The video was voted number seven on TMF's Ultimate 50 Videos You Must See, which first aired 24 June 2006. It ranked at number 2 on VH1's "Top 20 Videos of the '80s" and number one on "Amazing Moment in Music" on the Australian TV show 20 to 1 in 2007. It won Best British Video at the 1987 Brit Awards and was nominated for the Best Music Video category for the first annual Soul Train Music Awards in that same year.

Musicians

  • Peter Gabriel – vocals, CMI, piano, synthesizer
  • Manu Katché – drums
  • Tony Levin – bass
  • David Rhodes – guitar
  • Daniel Lanois – guitar, tambourine
  • Wayne Jackson – trumpet
  • Mark Rivera – tenor saxophone
  • Don Mikkelsen – trombone
  • P. P. Arnold – backing vocals
  • Coral Gordon – backing vocals
  • Dee Lewis – backing vocals
  • Awards and nominations

    1987 MTV Video Music Awards
  • Won (9)
  • Video of the Year
  • Best Art Direction in a Video
  • Best Concept Video
  • Best Direction in a Video
  • Best Editing in a Video
  • Best Male Video
  • Best Overall Performance in a Video
  • Best Visual Effects in a Video
  • Most Experimental Video
  • Nominated (1)
  • Viewer's Choice
  • 1987 Brit Awards
  • Won (1)
  • Best British Video
  • Nominated (1)
  • Best British Single
  • 29th Annual Grammy Awards
  • Nominated (3)
  • Best Male Rock Vocal Performance
  • Record of the Year
  • Song of the Year
  • 1987 Soul Train Music Awards
  • Nominated (1)
  • Best Video of the Year
  • Covers and parodies

  • In 1986, "Weird Al" Yankovic covered this song as the first song from his polka medley "Polka Party!" from the 1986 album of the same name.

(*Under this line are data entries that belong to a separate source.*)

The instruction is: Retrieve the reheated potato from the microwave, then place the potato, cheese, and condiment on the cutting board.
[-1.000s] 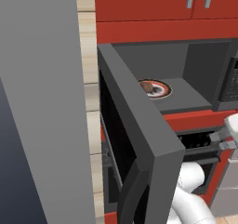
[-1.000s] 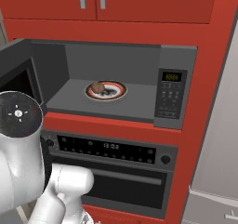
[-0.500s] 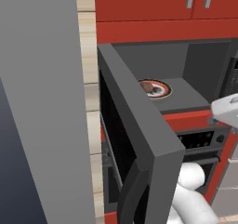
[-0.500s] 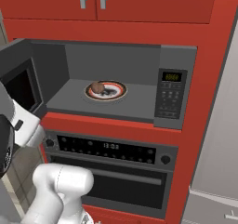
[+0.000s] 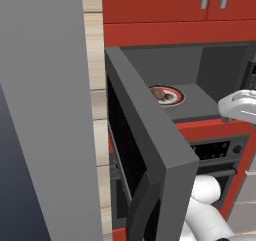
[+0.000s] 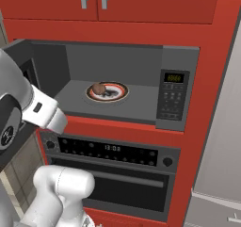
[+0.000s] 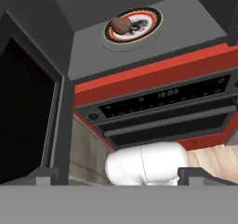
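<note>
The potato is a small brown lump on a round red-rimmed plate on the floor of the microwave. The microwave door is swung wide open to the left. The potato also shows just past the door's top edge. In the hand view the potato sits high up, far ahead of my gripper. The gripper's dark fingertips stand wide apart with nothing between them. My hand hovers in front of the microwave's lower right. The cheese, condiment and cutting board are out of view.
An oven with a dark display and handle sits directly under the microwave. Red cabinets hang above. A tall grey panel stands at the left, beside the open door, which juts out toward the base.
My hand has risen in front of the oven toward the level of the microwave floor. The jaws have stayed wide open, and the potato and door have not moved.
</note>
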Motion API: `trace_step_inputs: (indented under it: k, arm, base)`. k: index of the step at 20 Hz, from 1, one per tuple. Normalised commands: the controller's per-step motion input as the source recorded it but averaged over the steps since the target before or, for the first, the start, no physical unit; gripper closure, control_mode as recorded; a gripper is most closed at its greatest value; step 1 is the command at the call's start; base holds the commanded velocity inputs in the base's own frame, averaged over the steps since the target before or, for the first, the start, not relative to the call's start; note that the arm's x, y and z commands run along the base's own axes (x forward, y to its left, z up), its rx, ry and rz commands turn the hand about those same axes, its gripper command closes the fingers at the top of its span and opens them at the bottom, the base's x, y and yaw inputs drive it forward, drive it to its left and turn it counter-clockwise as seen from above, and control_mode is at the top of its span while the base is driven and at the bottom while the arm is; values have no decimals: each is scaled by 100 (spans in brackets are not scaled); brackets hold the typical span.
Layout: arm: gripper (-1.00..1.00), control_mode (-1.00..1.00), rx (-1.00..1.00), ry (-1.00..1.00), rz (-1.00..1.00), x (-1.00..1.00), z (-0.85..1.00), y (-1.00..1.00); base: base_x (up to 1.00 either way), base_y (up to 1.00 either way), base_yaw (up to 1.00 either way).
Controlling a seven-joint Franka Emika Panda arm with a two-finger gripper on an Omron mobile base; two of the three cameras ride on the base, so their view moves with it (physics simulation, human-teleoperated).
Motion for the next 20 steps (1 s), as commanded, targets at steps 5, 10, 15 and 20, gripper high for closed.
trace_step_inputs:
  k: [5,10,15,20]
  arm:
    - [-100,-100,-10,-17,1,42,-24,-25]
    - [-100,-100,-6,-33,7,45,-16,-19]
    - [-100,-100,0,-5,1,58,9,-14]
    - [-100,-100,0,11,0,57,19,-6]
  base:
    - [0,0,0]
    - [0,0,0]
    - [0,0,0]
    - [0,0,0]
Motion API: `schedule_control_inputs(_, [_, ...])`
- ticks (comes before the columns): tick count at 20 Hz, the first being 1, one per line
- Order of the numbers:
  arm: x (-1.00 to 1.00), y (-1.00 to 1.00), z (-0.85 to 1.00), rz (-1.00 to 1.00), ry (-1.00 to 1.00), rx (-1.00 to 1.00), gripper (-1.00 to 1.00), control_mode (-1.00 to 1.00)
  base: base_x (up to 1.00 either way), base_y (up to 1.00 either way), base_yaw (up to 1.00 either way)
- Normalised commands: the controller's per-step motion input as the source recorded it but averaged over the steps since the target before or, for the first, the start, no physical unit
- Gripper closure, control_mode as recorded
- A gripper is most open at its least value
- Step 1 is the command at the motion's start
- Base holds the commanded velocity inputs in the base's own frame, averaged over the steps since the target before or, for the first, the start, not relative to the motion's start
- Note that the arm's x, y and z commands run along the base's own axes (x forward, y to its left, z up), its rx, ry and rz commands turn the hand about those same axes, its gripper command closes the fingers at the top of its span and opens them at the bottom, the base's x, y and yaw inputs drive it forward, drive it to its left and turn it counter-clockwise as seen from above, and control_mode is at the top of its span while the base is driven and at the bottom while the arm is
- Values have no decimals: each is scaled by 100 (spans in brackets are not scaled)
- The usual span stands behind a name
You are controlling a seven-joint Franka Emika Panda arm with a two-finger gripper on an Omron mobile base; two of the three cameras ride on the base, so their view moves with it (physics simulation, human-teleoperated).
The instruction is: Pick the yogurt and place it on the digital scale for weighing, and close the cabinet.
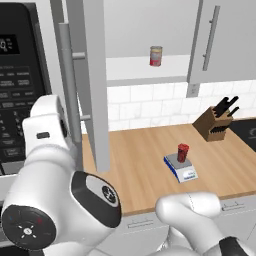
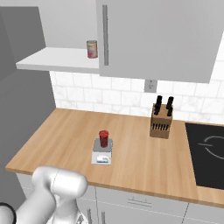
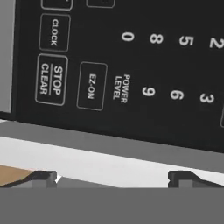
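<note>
A wooden counter (image 1: 150, 155) under wall cabinets; the yogurt (image 1: 183, 152) stands upright on the digital scale (image 1: 181, 168) mid-counter; the cabinet (image 1: 92, 75) door hangs open, likely light, pushable near its handle; end effector (image 3: 112, 179) spread wide, empty, facing the microwave (image 3: 131, 65).

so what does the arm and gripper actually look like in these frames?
The arm is glossy white with rounded links, dark joint caps, and a black end disc bearing small white and red marks. The gripper shows two small dark grey finger tips. No cables visible.

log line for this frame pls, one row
yogurt: upright on digital scale | cabinet: left door open | end effector: open, facing microwave keypad | remaining: close cabinet
</note>
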Motion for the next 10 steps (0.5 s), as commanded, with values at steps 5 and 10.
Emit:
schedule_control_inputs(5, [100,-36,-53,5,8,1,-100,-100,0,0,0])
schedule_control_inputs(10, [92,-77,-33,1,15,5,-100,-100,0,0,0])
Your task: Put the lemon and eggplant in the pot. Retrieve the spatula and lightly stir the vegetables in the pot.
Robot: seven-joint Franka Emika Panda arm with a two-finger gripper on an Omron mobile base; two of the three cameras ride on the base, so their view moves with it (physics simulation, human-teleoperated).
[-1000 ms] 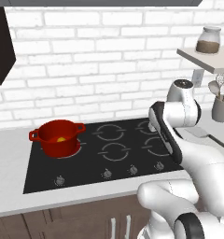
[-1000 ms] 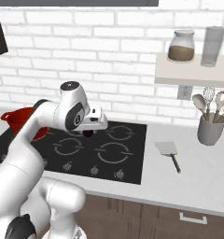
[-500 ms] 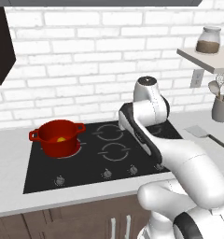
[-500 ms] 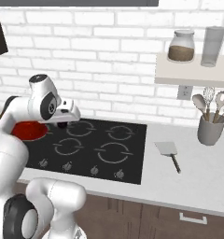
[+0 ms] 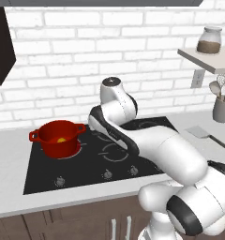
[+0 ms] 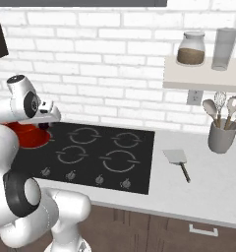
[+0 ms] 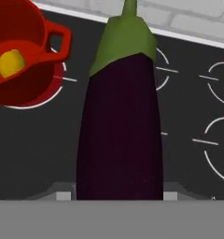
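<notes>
Carrying the dark purple elongated eggplant (image 7: 119, 126), clamped between the jaws of the gripper (image 7: 118, 196), with its long axis running out from the hand, green cap foremost. Squat red pot (image 7: 16, 60) lies off to one side of the eggplant, apart, the small yellow lemon (image 7: 12, 63) already inside. Base cameras show the hob; the eggplant itself is hidden there.

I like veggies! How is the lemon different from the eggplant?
The lemon is small, round and yellow; the eggplant is long, dark purple, with a green cap. The lemon sits inside the red pot; the eggplant is outside it, in the claw. Both are whole.
</notes>
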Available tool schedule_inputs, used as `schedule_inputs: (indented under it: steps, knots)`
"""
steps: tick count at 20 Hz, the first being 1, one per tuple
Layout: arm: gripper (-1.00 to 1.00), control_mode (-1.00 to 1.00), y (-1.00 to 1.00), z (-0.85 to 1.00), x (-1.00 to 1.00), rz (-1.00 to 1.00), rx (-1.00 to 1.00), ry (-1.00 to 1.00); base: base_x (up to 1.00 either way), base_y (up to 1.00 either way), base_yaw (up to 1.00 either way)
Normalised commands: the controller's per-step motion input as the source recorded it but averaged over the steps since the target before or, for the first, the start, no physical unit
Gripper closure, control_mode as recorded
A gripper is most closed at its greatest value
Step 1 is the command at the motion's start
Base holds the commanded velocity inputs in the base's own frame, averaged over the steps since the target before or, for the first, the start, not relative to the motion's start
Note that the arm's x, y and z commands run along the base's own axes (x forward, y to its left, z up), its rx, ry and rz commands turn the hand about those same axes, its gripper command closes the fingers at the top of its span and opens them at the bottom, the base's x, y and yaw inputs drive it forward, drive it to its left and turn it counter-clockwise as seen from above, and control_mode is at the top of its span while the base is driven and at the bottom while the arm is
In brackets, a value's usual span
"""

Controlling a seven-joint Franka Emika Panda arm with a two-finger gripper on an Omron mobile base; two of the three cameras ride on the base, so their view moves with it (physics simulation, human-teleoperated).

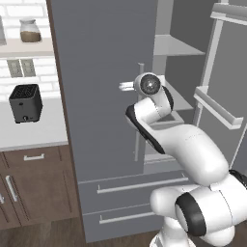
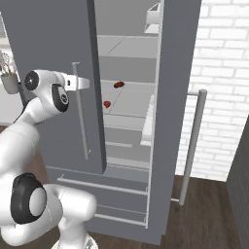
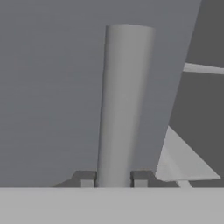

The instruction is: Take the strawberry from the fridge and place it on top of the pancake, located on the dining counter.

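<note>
White brick wall [image 2: 219, 73] behind, and the matte grey fridge [image 1: 96, 96] has its right door swung wide; the gripper [image 3: 113, 179] pinches the left door's slim round silver handle [image 3: 124, 105] between its fingers; the tiny red strawberry [image 2: 107, 104] sits on a pale shelf [image 2: 129, 104] inside, well apart from them.

Arm [image 1: 193, 149]: glossy white rounded shells, fat bulbous links. Dark grey/black bands at the joints, black trim seam along one link. Round end cap [image 1: 150, 85] is grey with a small dark centre. Fingertips [image 3: 85, 179] small, square, dark grey.
</note>
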Motion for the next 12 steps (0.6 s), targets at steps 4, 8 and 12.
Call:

He also imitated the video in the music video for "UHF" in 1989, and used the song's style as the basis for his song "Waffle King" from Alapalooza in 1993.
  • The Trey Anastasio Band covered "Sledgehammer" on 4 May 2005.
  • In 2005, progressive rock band Umphrey's McGee did a rendition of "Sledgehammer" on the Wrapped Around Chicago – New Year's Eve at The Riviera DVD. The band occasionally covers the song in live performances.
  • In 2007, Finnish symphonic metal supergroup Northern Kings covered the song on their album Reborn.
  • In 2008, R&B singer Maiysha did a sensual rendition of "Sledgehammer" for her album This Much Is True.
  • The Dave Matthews Band covered the song during their 2008 tour.
  • Artist Gavin Castleton covered the song in 2009, in his style of live looping.
  • Samples

  • "Sledgehammer" was sampled for the 1991 3rd Bass hit song "Pop Goes the Weasel".
  • The 1993 Naughty by Nature song "Hip Hop Hooray" also samples the shakuhachi intro.
  • In 2000, the song was sampled for "I've Got to Have It" by Jermaine Dupri, Monica and Nas, which appeared on the soundtrack for the motion picture Big Momma's House.
  • In 2017, it is sampled for "Party Tonight" by Pitbull featuring Leslie Green.
  • Soundtrack appearances

  • The song appeared on a 1993 British television commercial for the Vauxhall Cavalier, followed by the guitar riff from Eric Clapton's "Layla".
  • The song appeared in the 1987 Miami Vice episode "Better Living Through Chemistry", during a scene inside a biker bar. A slightly altered version of the shakuhachi refrain in the opening was used by background musician Jan Hammer at appropriate moments.
  • In 2012, radio commentator Rush Limbaugh played "Sledgehammer" on his show during his commentary on Sandra Fluke's crusade for free birth control, during which he called her "a slut". Consequently, Gabriel demanded that the program stop using his music.